===== Data for analysis =====

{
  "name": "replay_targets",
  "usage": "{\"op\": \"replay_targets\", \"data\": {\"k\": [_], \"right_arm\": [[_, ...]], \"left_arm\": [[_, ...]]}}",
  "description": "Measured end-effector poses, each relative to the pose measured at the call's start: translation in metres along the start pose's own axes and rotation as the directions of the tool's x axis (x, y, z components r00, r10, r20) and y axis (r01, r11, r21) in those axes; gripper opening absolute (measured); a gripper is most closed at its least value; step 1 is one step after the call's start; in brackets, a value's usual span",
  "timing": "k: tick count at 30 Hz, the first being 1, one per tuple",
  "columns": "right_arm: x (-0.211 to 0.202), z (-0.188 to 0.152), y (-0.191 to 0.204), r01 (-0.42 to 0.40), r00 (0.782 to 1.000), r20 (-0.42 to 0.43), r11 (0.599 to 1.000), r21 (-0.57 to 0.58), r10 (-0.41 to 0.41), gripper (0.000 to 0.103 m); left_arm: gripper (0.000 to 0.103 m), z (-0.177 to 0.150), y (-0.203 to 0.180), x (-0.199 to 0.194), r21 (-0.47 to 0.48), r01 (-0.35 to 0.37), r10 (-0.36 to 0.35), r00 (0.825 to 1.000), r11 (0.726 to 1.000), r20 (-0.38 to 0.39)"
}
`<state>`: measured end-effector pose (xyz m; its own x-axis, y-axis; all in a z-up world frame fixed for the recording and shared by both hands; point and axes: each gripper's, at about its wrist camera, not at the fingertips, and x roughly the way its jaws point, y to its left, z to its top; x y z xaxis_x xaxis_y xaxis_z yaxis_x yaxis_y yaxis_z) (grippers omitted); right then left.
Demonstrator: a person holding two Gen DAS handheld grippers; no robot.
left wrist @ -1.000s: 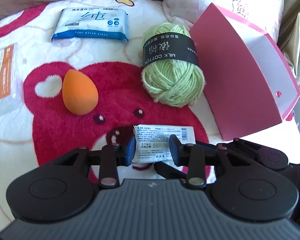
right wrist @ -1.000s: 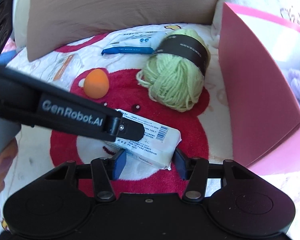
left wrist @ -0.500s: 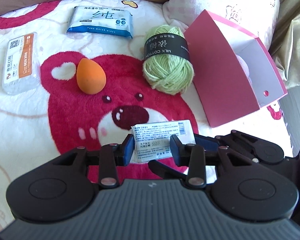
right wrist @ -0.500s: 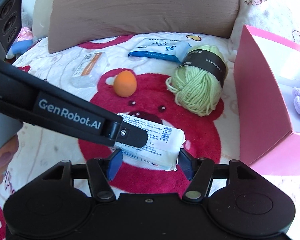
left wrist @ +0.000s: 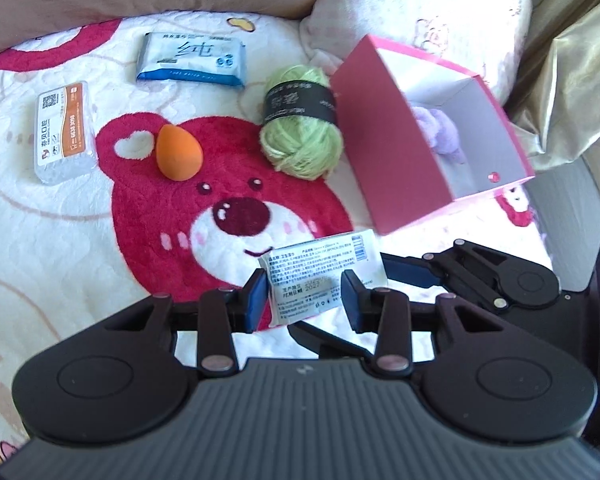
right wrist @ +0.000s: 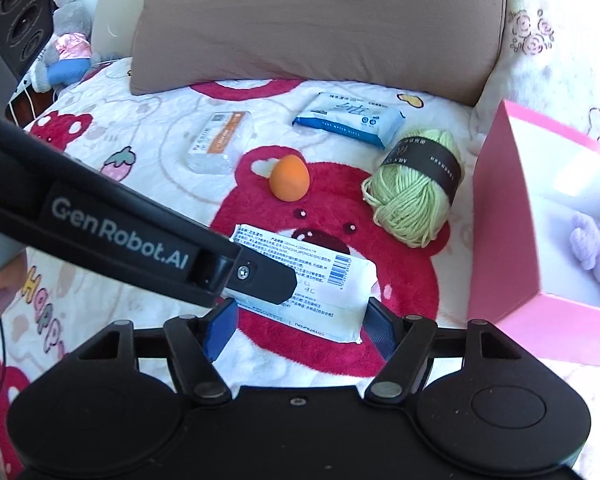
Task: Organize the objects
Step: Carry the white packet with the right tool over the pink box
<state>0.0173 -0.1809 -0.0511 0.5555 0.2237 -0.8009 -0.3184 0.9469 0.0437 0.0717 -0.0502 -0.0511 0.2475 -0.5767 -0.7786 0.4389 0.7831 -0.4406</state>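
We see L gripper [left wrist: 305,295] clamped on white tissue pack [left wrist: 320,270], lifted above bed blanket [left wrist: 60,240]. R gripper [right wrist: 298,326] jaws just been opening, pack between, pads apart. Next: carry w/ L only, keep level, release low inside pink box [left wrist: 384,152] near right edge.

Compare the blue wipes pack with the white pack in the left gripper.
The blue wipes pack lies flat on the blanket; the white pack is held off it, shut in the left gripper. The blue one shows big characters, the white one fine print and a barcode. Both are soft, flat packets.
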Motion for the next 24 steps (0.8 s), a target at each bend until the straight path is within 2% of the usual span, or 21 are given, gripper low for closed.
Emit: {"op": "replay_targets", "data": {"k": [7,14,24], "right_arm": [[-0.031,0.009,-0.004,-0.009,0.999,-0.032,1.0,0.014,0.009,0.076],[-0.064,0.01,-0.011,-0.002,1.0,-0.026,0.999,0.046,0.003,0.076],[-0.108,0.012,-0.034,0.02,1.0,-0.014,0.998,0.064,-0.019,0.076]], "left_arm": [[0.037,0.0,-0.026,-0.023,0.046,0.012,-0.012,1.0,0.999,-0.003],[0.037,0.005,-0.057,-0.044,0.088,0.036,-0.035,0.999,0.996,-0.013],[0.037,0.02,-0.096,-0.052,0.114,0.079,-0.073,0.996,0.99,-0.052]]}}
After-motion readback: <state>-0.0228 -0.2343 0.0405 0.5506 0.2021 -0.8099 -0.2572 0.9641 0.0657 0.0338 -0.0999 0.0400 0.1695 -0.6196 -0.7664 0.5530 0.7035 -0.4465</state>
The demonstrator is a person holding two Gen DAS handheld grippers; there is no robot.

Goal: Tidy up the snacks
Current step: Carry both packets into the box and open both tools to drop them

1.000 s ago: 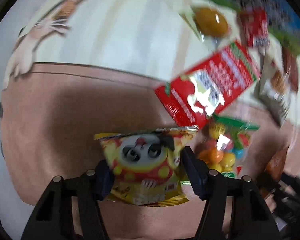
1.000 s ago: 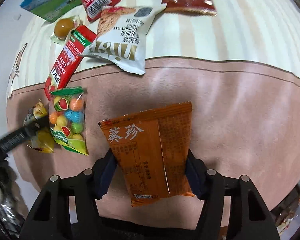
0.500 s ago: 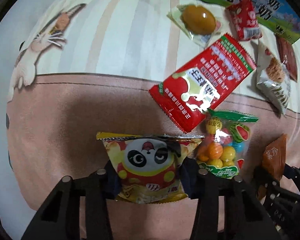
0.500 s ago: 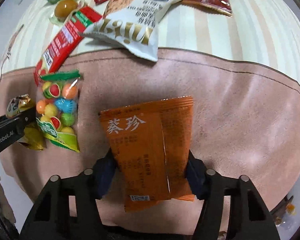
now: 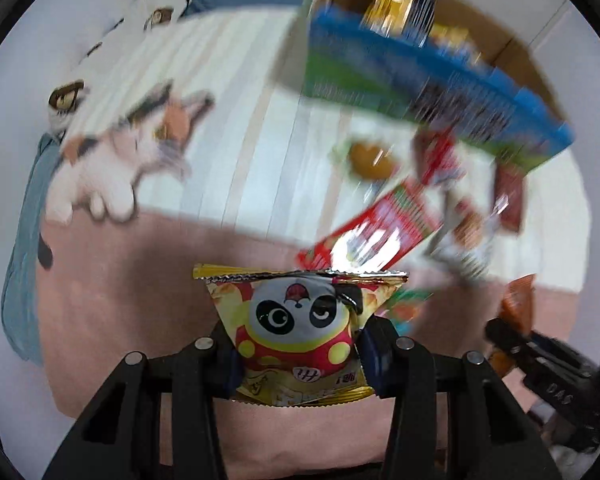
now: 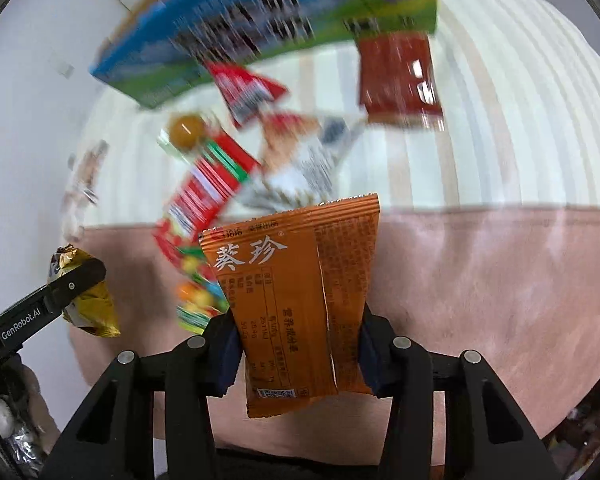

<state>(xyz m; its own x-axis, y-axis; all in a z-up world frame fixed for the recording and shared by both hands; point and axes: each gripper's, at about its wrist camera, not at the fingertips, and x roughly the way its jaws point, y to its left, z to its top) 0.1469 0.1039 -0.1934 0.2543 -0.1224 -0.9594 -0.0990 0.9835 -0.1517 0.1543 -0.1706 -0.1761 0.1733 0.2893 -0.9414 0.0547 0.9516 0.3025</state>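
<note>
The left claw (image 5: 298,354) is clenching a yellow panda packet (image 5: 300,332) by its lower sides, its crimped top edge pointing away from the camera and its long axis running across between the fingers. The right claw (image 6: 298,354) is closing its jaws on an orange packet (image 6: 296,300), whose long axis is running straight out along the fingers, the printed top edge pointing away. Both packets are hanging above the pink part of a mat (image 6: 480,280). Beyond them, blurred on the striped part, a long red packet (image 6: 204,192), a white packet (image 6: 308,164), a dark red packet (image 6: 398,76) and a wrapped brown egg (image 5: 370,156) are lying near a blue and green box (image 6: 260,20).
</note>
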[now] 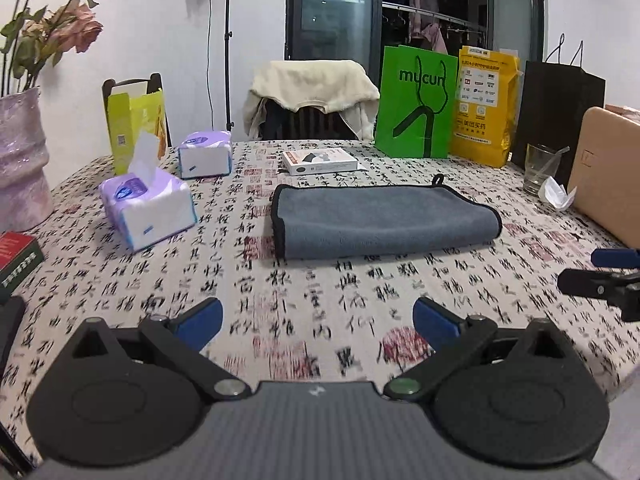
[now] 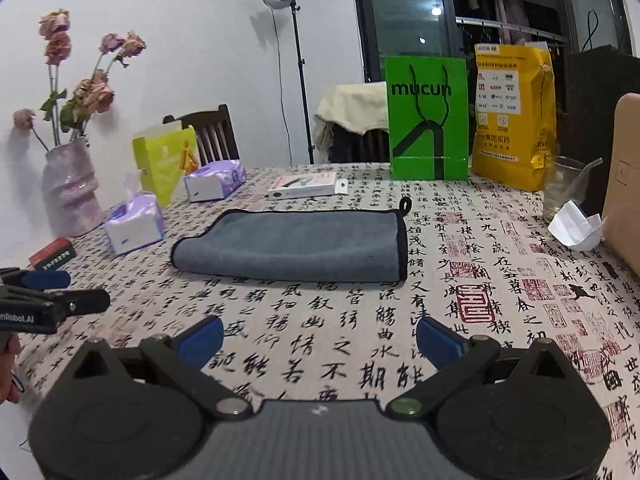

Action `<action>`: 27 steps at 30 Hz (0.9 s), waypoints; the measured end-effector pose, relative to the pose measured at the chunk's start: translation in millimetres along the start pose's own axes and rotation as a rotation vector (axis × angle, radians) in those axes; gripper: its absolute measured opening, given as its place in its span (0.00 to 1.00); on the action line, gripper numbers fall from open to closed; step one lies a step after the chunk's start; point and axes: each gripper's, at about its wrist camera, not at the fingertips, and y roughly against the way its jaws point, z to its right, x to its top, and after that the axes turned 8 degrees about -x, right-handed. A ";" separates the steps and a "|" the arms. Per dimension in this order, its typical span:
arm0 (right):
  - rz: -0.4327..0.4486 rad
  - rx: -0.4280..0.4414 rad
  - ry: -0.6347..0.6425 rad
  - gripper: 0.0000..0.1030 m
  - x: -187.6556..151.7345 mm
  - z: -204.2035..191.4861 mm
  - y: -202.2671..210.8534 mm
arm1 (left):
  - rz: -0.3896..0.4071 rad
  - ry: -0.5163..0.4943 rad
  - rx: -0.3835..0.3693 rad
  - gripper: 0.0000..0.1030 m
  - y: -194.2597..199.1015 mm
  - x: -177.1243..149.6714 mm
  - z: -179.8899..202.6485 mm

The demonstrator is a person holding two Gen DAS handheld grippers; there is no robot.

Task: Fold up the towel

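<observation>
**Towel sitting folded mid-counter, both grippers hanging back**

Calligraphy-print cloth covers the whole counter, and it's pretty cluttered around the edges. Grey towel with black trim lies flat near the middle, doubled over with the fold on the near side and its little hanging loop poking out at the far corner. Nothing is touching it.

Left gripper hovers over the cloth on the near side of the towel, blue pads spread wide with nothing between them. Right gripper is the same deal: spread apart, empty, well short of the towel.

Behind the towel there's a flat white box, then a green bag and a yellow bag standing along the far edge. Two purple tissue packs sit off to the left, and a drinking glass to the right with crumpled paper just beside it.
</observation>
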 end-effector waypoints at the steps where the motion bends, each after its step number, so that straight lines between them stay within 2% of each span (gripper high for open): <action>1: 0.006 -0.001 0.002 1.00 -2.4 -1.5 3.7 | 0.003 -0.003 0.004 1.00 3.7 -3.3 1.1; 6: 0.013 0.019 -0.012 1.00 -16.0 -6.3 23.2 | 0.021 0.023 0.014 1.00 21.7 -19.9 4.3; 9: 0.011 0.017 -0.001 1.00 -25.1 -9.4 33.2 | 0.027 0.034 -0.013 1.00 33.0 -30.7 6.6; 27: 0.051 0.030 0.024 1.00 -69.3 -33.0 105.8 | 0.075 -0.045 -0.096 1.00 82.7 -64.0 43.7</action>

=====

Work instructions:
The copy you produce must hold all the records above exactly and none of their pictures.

Problem solution:
{
  "name": "replay_targets",
  "usage": "{\"op\": \"replay_targets\", \"data\": {\"k\": [_], \"right_arm\": [[_, ...]], \"left_arm\": [[_, ...]]}}",
  "description": "Measured end-effector poses, each relative to the pose measured at the call's start: translation in metres along the start pose's own axes and rotation as the directions of the tool's x axis (x, y, z components r00, r10, r20) and y axis (r01, r11, r21) in those axes; gripper opening absolute (measured); a gripper is most closed at its least value; step 1 is one step after the call's start; in brackets, a value's usual span",
  "timing": "k: tick count at 30 Hz, the first being 1, one per tuple",
  "columns": "right_arm: x (-0.211 to 0.202), z (-0.188 to 0.152), y (-0.191 to 0.204), r01 (-0.42 to 0.40), r00 (0.782 to 1.000), r20 (-0.42 to 0.43), r11 (0.599 to 1.000), r21 (-0.57 to 0.58), r10 (-0.41 to 0.41), gripper (0.000 to 0.103 m); left_arm: gripper (0.000 to 0.103 m), z (-0.177 to 0.150), y (-0.203 to 0.180), x (-0.199 to 0.194), r21 (-0.47 to 0.48), r01 (-0.35 to 0.37), r10 (-0.36 to 0.35), r00 (0.825 to 1.000), r11 (0.726 to 1.000), r20 (-0.38 to 0.39)"
}
`<state>`: measured end-effector pose (xyz m; its own x-axis, y-axis; all in a z-up world frame fixed for the recording and shared by both hands; point and axes: each gripper's, at about its wrist camera, not at the fingertips, and x roughly the way its jaws point, y to its left, z to its top; x y z xaxis_x xaxis_y xaxis_z yaxis_x yaxis_y yaxis_z) (grippers omitted); right then left.
Demonstrator: a person holding two Gen DAS handheld grippers; no robot.
left wrist @ -1.000s: 
right wrist @ -1.000s: 
left wrist @ -0.500s: 
right wrist @ -0.500s: 
left wrist @ +0.000s: 
right wrist @ +0.000s: 
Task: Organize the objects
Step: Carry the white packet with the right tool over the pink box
<state>0.0173 -0.1809 -0.0511 0.5555 0.2237 -0.8009 -0.3184 0.9469 0.0437 0.0717 -0.0502 -0.0511 0.2475 -0.5767 -0.7786 0.4389 0.7831 -0.4406</state>
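We see L gripper [left wrist: 305,295] clamped on white tissue pack [left wrist: 320,270], lifted above bed blanket [left wrist: 60,240]. R gripper [right wrist: 298,326] jaws just been opening, pack between, pads apart. Next: carry w/ L only, keep level, release low inside pink box [left wrist: 384,152] near right edge.

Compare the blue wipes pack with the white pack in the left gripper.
The blue wipes pack lies flat on the blanket; the white pack is held off it, shut in the left gripper. The blue one shows big characters, the white one fine print and a barcode. Both are soft, flat packets.
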Motion for the next 24 steps (0.8 s), a target at each bend until the straight path is within 2% of the usual span, or 21 are given, gripper low for closed.
Emit: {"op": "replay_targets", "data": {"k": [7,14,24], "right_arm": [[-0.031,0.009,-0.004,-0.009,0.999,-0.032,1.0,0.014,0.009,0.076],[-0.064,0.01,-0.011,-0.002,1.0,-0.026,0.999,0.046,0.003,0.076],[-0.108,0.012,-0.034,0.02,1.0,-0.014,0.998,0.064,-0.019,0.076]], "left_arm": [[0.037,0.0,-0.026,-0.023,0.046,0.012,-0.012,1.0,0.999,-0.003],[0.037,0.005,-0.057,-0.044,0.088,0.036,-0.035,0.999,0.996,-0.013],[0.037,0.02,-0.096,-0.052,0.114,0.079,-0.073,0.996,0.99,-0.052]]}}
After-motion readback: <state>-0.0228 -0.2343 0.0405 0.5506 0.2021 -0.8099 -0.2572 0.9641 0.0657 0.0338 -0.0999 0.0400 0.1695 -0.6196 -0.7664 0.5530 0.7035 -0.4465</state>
The demonstrator is a person holding two Gen DAS handheld grippers; there is no robot.

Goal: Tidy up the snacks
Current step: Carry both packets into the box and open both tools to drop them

1.000 s ago: 
1.000 s ago: 
0.500 s ago: 
0.500 s ago: 
now: 
now: 

<state>(xyz m; its own x-axis, y-axis; all in a z-up world frame fixed for the recording and shared by both hands; point and axes: each gripper's, at about its wrist camera, not at the fingertips, and x roughly the way its jaws point, y to its left, z to its top) 0.1469 0.1039 -0.1934 0.2543 -0.1224 -0.9594 -0.0990 0.9835 -0.1517 0.1543 -0.1706 -0.1761 0.1733 0.2893 -0.9414 0.0547 0.9516 0.3025</state>
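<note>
The left claw (image 5: 298,354) is clenching a yellow panda packet (image 5: 300,332) by its lower sides, its crimped top edge pointing away from the camera and its long axis running across between the fingers. The right claw (image 6: 298,354) is closing its jaws on an orange packet (image 6: 296,300), whose long axis is running straight out along the fingers, the printed top edge pointing away. Both packets are hanging above the pink part of a mat (image 6: 480,280). Beyond them, blurred on the striped part, a long red packet (image 6: 204,192), a white packet (image 6: 308,164), a dark red packet (image 6: 398,76) and a wrapped brown egg (image 5: 370,156) are lying near a blue and green box (image 6: 260,20).
</note>
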[now] 
[now] 

Action `<action>`: 27 steps at 30 Hz (0.9 s), waypoints; the measured end-effector pose, relative to the pose measured at the chunk's start: translation in millimetres along the start pose's own axes and rotation as a rotation vector (axis × angle, radians) in those axes; gripper: its absolute measured opening, given as its place in its span (0.00 to 1.00); on the action line, gripper numbers fall from open to closed; step one lies a step after the chunk's start; point and axes: each gripper's, at about its wrist camera, not at the fingertips, and y roughly against the way its jaws point, z to its right, x to its top, and after that the axes turned 8 degrees about -x, right-handed. A ";" separates the steps and a "|" the arms. Per dimension in this order, its typical span:
arm0 (right):
  - rz: -0.4327..0.4486 rad
  - rx: -0.4280..0.4414 rad
  - ry: -0.6347..0.6425 rad
  - gripper: 0.0000..0.1030 m
  - x: -187.6556..151.7345 mm
  - z: -204.2035..191.4861 mm
  - y: -202.2671..210.8534 mm
arm1 (left):
  - rz: -0.3896..0.4071 rad
  - ry: -0.5163..0.4943 rad
  - rx: -0.3835..0.3693 rad
  - gripper: 0.0000..0.1030 m
  - y: -194.2597..199.1015 mm
  - x: -177.1243..149.6714 mm
  - z: -179.8899..202.6485 mm

The demonstrator is a person holding two Gen DAS handheld grippers; there is no robot.

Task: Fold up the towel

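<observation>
**Towel sitting folded mid-counter, both grippers hanging back**

Calligraphy-print cloth covers the whole counter, and it's pretty cluttered around the edges. Grey towel with black trim lies flat near the middle, doubled over with the fold on the near side and its little hanging loop poking out at the far corner. Nothing is touching it.

Left gripper hovers over the cloth on the near side of the towel, blue pads spread wide with nothing between them. Right gripper is the same deal: spread apart, empty, well short of the towel.

Behind the towel there's a flat white box, then a green bag and a yellow bag standing along the far edge. Two purple tissue packs sit off to the left, and a drinking glass to the right with crumpled paper just beside it.
</observation>
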 end-effector waypoints at the steps where the motion bends, each after its step number, so that straight lines between them stay within 2% of each span (gripper high for open): <action>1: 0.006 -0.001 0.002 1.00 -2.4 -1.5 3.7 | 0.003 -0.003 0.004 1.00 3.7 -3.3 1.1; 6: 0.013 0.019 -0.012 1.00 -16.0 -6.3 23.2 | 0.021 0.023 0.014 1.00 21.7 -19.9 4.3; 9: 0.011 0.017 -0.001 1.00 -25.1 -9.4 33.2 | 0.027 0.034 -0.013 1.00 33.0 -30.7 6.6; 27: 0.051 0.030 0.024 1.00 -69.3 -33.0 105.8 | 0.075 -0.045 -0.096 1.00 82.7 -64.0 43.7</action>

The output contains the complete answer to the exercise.